Suicide and murder rates in prisons in England and Wales have reached their highest levels in years according to figures recently released. In 2013, there were four alleged homicides – the highest number since 1998 – and 70 apparently self-inflicted deaths, more than at any time since 2008. In total there were 199 deaths in prisons in England and Wales.
Male prisoners’ suicide and self-harm is rising year on year. In 2013, five male prisons each recorded three self-inflicted deaths.
The suicide rate among female prisoners has fallen, thanks to safety measures recommended by Baroness Corston in a report published in 2007, following a sharp rise in female prisoners’ suicides, including six deaths in Styal prison in 2003. The commissioning of the Corston Report, and resultant reduction in deaths, are in part testament to the campaigning work of Pauline Campbell who from 2003, when her daughter Sarah died in Styal, up to her own death in 2008, fought tirelessly for action to reduce women’s suicides in prison.
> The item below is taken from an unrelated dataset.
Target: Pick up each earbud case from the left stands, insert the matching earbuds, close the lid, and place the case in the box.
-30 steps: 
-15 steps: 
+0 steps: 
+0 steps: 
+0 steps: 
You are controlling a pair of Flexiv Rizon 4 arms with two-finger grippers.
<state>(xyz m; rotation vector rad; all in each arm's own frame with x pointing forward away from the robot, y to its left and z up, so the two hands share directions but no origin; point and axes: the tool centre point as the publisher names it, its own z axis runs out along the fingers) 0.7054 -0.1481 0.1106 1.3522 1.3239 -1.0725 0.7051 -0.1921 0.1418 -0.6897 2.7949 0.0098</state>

Without doubt, the increase in male prisoners self-harming and taking their own lives, and the rise in prison homicides, are due to the ever increasing number of prisoners suffering mental health problems. Prisons have always held people who should be in hospitals, but the numbers began to rise sharply in the 1980s, when the Thatcher government started to close mental health hospitals and sell off the buildings and land. Treatment in hospitals was supposed to be replaced by ‘care in the community’. A fine idea in principle (and conditions for patients in some of the special hospitals were appalling) but cuts in spending and lack of resources have resulted in prisons becoming dumping grounds for the mentally ill.
And the closures continued long after Thatcher. Ten years ago, there were 32,000 mental health beds in England and Wales; that number has now been reduced by almost half.
Statistics gathered by the Prison Reform Trust show 26% of women and 16% of men were treated for a mental health problem in the year before custody, while 62% of male and 52% of female prisoners are classed as having a personality disorder. In 2011, 953 prisoners were transferred to National Health Service secure hospitals. Thousands more needing treatment remained in prison. An NHS medium secure bed costs £481 a day, more than four times the cost of a prison bed.
In March 2000, 19-year-old Zahid Mubarek was killed by his cell mate at Feltham YOI. His killer was diagnosed as having a severe personality disorder and should not have shared a cell with anybody. Since then, there have been some 26 prison homicides, over half committed by prisoners suffering from mental illness. The Prison Service is supposed to carry out a Cell Sharing Risk Assessment (CSRA) before placing prisoners in cells together; but investigations into some of the homicides revealed the CSRA consisted of simply asking prisoners if they were ‘safe’ to share cells.